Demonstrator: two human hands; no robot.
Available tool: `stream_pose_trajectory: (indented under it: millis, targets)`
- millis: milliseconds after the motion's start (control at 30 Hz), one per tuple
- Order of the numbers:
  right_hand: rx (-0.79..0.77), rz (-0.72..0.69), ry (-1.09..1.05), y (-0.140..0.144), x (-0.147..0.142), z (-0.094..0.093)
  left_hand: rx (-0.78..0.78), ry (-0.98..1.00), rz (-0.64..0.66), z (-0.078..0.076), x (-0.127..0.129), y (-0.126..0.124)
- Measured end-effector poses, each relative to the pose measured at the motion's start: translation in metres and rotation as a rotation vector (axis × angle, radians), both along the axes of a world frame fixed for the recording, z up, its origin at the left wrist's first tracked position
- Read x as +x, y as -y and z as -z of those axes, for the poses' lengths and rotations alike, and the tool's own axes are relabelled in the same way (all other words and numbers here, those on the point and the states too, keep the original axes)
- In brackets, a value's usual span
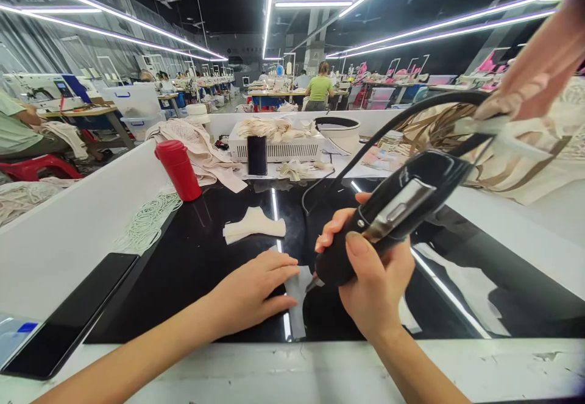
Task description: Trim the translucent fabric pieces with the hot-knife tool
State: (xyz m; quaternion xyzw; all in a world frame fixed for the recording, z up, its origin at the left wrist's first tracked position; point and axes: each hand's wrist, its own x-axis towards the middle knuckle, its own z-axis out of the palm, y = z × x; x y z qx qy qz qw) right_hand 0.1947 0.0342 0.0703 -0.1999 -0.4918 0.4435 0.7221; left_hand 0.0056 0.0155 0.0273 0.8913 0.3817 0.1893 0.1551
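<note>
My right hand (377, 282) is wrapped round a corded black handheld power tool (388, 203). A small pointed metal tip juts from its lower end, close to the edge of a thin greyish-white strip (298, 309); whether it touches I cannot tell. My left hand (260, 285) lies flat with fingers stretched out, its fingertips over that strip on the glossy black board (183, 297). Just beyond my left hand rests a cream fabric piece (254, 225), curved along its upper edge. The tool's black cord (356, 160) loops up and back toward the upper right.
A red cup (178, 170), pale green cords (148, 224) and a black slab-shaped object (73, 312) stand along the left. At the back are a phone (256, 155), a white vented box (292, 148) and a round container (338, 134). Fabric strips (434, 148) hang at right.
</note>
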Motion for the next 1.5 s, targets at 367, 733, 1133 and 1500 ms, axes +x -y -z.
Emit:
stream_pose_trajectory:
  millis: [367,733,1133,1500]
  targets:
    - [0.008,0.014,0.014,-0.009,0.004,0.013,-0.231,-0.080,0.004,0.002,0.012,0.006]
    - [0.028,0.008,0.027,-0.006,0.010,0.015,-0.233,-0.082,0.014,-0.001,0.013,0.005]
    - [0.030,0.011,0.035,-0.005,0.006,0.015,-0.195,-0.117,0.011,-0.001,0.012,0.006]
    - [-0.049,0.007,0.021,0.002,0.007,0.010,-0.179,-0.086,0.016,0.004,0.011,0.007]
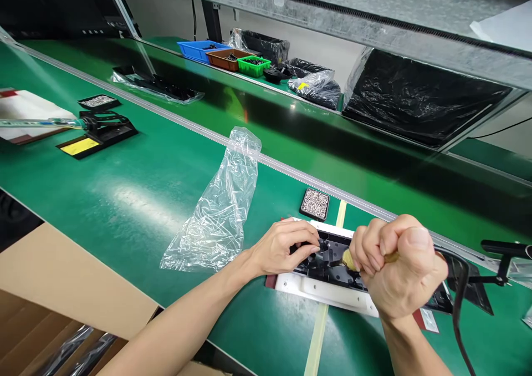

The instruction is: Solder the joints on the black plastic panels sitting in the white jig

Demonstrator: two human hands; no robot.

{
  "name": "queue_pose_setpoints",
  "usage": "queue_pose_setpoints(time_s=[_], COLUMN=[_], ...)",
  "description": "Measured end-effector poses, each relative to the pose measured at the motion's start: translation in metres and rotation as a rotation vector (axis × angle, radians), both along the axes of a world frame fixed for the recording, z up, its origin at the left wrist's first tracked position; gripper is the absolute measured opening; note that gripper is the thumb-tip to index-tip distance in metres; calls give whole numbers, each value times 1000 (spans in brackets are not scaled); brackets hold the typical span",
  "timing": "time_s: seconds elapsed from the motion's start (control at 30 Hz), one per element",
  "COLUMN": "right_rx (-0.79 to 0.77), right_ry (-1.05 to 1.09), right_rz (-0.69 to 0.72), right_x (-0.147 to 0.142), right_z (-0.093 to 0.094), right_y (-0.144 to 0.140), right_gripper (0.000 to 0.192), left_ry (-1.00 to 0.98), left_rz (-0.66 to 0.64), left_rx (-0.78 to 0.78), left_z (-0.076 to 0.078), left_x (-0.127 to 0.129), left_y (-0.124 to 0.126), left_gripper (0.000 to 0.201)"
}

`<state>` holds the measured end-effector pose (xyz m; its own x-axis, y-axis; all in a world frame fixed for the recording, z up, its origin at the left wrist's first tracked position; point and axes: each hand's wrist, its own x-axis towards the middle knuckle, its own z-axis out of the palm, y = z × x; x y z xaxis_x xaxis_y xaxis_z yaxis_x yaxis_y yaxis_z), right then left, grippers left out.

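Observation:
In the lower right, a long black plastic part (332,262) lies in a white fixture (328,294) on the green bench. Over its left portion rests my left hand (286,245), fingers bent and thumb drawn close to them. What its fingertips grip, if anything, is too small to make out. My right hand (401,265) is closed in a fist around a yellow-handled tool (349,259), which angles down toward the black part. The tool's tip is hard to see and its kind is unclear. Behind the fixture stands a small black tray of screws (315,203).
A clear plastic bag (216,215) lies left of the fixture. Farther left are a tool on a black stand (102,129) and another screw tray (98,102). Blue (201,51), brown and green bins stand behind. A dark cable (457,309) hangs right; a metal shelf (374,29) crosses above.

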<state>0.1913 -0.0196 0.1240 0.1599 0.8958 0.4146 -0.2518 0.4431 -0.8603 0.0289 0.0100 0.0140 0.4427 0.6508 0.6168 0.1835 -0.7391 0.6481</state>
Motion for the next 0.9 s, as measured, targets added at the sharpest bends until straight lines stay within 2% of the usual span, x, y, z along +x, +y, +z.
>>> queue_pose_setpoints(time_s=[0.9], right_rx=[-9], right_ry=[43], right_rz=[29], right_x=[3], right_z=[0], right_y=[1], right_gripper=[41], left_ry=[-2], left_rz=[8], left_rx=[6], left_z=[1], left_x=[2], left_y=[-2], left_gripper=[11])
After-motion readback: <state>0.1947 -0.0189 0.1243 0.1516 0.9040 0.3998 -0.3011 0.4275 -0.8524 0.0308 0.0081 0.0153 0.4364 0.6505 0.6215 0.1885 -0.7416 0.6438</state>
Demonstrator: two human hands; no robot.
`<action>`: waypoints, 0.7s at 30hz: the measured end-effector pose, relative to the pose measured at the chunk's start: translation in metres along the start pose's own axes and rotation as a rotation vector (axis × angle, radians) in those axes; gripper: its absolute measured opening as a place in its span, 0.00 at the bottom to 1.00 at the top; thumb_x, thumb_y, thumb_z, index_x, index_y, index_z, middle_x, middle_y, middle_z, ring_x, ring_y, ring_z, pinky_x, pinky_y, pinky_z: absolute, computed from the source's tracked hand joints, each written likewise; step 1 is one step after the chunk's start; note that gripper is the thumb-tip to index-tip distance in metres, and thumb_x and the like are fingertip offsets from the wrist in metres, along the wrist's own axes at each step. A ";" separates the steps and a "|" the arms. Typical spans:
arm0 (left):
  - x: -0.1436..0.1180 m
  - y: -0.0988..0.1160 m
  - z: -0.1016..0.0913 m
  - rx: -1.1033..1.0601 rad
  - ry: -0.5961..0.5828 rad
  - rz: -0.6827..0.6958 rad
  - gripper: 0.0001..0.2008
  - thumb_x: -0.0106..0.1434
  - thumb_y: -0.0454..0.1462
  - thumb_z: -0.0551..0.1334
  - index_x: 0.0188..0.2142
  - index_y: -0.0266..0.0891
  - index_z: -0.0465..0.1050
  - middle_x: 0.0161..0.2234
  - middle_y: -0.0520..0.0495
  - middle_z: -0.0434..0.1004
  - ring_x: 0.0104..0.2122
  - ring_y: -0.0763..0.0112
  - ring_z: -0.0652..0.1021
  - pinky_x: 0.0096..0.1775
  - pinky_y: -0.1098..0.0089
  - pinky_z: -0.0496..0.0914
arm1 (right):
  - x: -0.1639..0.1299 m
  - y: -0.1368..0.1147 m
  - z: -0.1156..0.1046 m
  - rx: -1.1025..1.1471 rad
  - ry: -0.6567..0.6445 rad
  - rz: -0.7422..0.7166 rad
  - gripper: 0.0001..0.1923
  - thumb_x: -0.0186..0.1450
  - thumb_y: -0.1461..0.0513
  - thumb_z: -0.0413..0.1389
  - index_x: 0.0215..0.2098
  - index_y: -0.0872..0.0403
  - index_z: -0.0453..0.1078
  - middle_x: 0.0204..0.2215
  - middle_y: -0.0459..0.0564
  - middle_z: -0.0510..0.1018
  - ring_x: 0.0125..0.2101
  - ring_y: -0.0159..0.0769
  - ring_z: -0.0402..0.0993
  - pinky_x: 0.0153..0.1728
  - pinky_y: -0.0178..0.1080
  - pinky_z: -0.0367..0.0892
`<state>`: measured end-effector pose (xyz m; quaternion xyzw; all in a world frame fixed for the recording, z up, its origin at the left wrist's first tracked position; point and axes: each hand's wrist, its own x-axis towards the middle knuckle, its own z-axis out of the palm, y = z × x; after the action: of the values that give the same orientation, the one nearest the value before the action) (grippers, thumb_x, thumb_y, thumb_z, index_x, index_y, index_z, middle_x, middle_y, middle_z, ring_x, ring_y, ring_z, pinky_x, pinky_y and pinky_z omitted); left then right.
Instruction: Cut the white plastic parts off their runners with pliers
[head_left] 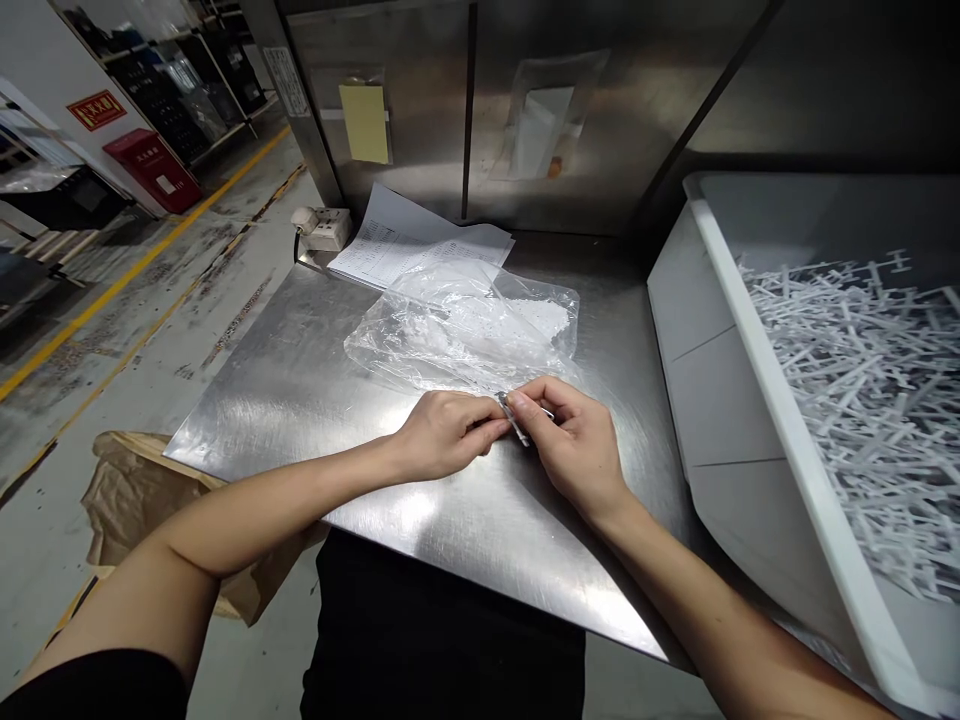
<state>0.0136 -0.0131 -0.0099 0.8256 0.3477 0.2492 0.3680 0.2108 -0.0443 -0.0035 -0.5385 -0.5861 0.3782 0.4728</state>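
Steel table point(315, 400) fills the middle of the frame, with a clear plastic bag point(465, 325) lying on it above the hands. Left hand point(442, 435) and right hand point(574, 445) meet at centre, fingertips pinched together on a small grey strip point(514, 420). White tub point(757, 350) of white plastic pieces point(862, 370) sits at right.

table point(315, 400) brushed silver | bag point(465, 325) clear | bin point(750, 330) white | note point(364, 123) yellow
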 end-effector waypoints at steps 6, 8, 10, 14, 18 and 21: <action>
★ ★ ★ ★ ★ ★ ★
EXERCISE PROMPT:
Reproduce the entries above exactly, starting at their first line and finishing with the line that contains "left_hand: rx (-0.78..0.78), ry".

EXERCISE ANSWER:
Demonstrator: two human hands; no robot.
Available tool: `stream_pose_trajectory: (indented under it: millis, targets)`
- millis: milliseconds after the motion's start (control at 30 Hz), one per tuple
- Order of the numbers:
  right_hand: rx (-0.79..0.77), rz (-0.72..0.69), ry (-1.09..1.05), y (-0.140..0.144), x (-0.147..0.142), z (-0.094..0.093)
  left_hand: rx (-0.78..0.78), ry (-0.98..1.00), rz (-0.64..0.66), z (-0.078..0.076), x (-0.127..0.129), y (-0.126..0.124)

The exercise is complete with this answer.